> _WHAT YOU NEED TO DO_
Please reproduce the data exactly, excluding any pictures it contains.

== PROVIDED MATERIAL ==

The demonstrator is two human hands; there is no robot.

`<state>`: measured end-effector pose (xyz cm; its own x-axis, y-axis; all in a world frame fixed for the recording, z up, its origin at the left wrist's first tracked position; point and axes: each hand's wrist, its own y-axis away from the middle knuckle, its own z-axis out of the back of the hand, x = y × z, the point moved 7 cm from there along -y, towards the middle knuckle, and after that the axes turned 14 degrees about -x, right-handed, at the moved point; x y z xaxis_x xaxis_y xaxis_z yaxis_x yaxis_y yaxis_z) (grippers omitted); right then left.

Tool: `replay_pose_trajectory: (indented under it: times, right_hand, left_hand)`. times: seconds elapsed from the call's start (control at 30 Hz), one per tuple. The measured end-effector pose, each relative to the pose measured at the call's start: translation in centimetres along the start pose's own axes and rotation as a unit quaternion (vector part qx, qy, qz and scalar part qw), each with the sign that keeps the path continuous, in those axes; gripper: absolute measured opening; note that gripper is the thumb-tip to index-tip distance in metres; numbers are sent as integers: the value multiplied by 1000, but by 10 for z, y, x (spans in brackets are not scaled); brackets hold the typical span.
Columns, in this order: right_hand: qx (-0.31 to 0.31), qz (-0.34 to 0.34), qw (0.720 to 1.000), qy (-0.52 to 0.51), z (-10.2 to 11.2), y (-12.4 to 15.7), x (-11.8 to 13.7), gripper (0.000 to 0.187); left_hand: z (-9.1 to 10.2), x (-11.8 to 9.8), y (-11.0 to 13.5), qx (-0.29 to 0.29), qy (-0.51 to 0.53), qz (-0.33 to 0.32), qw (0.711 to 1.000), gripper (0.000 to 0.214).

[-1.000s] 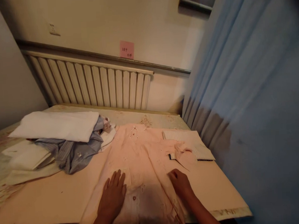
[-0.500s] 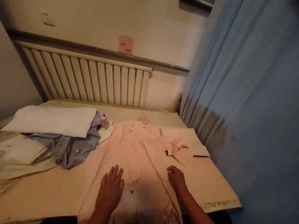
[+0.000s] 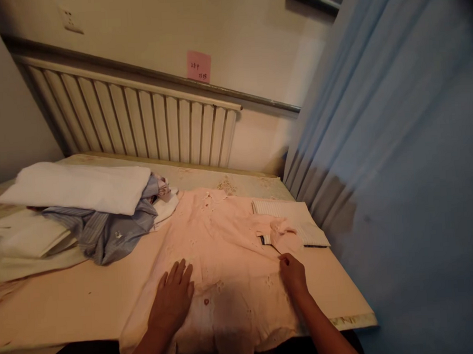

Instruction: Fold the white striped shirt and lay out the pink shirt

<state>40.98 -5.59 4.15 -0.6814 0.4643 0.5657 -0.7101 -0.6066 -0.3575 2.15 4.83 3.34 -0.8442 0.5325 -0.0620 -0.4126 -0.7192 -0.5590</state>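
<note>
- Shirt (image 3: 228, 315), pink with tiny holes, lies spread out on the surface (image 3: 69, 307), with its bottom end at the near edge.
- The left hand (image 3: 173, 294) lies flat on the shirt, palm down, with its fingers a little apart.
- The right hand (image 3: 293, 272) has its thumb and finger pinched together on the shirt's right side.
- A round button (image 3: 206, 301) sits on the shirt, between the two hands.
- Past the right hand, a sleeve (image 3: 285, 235) is bunched up and partly covers a folded cloth (image 3: 314, 233).
- On the left is a messy pile: a white cloth (image 3: 74, 185) on top, a blue-gray striped cloth (image 3: 116, 236) under it, and cream cloth (image 3: 29, 235) too.
- A long blue curtain (image 3: 399, 179) hangs on the right.
- Behind the surface is a pale radiator (image 3: 138, 118).
- Above it, a pink note (image 3: 198, 66) is on the wall (image 3: 141, 23).
</note>
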Motion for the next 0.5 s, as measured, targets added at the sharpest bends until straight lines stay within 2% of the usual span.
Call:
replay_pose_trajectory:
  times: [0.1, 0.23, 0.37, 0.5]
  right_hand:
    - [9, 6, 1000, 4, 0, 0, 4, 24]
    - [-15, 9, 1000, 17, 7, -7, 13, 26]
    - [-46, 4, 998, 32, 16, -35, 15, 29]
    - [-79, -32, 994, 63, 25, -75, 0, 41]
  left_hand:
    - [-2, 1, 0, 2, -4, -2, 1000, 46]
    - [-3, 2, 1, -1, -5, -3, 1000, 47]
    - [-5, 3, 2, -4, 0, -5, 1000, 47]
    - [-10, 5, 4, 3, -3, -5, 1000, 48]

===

> _RESULT BELOW_
The demonstrator is two human hands; there is no robot.

`<state>`: measured end-effector pose (xyz cm; its own x-axis, y-axis; all in a world frame fixed for the recording, z up, its origin at the left wrist's first tracked position; point and axes: each hand's wrist, its own y-axis away from the middle knuckle, its own z-axis out of the back of the hand, x = y × z, the point moved 7 cm from there along -y, towards the middle knuckle, and after that the axes turned 14 degrees about -x, right-handed, at the moved point; x y z xaxis_x xaxis_y xaxis_z yaxis_x yaxis_y yaxis_z) (grippers omitted); right then left.

Tool: `replay_pose_trajectory: (indented under it: times, right_hand, left_hand)`. times: seconds elapsed from the call's start (control at 30 Hz), one per tuple. The measured end-effector pose, each relative to the pose measured at the call's start: translation in centimetres along the start pose's own axes and rotation as a unit quaternion (vector part qx, qy, qz and scalar part qw), each with the sign that keeps the path continuous, in those axes; gripper: absolute measured opening; note that gripper is the thumb-tip to index-tip distance in metres; numbers are sent as integers: the value multiplied by 1000, but by 10 for z, y, x (spans in brackets are not scaled); brackets hold the typical span.
Columns, in this order: right_hand: qx (-0.31 to 0.31), qz (-0.34 to 0.34), qw (0.720 to 1.000), qy (-0.52 to 0.51), z (-10.2 to 11.2), y (-12.4 to 15.7), x (-11.8 to 13.7), gripper (0.000 to 0.187); left_hand: z (-9.1 to 10.2), x (-11.8 to 9.8), y (-11.0 to 13.5), qx (-0.29 to 0.29), qy (-0.51 to 0.53), qz (-0.33 to 0.32), qw (0.711 to 1.000), gripper (0.000 to 0.214).

[-1.000s] 
[-0.500s] 
[+0.000s] 

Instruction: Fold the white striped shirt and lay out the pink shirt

<state>40.98 -5.59 4.15 -0.6814 0.4643 0.5657 -0.7101 -0.6066 -0.3575 2.15 4.83 3.34 -0.8442 0.5325 -0.0620 -0.4126 -0.7192 -0.5590</state>
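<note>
- Shirt (image 3: 228, 315), pink with tiny holes, lies spread out on the surface (image 3: 69, 307), with its bottom end at the near edge.
- The left hand (image 3: 173, 294) lies flat on the shirt, palm down, with its fingers a little apart.
- The right hand (image 3: 293, 272) has its thumb and finger pinched together on the shirt's right side.
- A round button (image 3: 206, 301) sits on the shirt, between the two hands.
- Past the right hand, a sleeve (image 3: 285, 235) is bunched up and partly covers a folded cloth (image 3: 314, 233).
- On the left is a messy pile: a white cloth (image 3: 74, 185) on top, a blue-gray striped cloth (image 3: 116, 236) under it, and cream cloth (image 3: 29, 235) too.
- A long blue curtain (image 3: 399, 179) hangs on the right.
- Behind the surface is a pale radiator (image 3: 138, 118).
- Above it, a pink note (image 3: 198, 66) is on the wall (image 3: 141, 23).
</note>
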Motion for the next 0.5 s, as measured, targets added at the sharpest bends until straight lines stay within 2% of the usual span.
Call:
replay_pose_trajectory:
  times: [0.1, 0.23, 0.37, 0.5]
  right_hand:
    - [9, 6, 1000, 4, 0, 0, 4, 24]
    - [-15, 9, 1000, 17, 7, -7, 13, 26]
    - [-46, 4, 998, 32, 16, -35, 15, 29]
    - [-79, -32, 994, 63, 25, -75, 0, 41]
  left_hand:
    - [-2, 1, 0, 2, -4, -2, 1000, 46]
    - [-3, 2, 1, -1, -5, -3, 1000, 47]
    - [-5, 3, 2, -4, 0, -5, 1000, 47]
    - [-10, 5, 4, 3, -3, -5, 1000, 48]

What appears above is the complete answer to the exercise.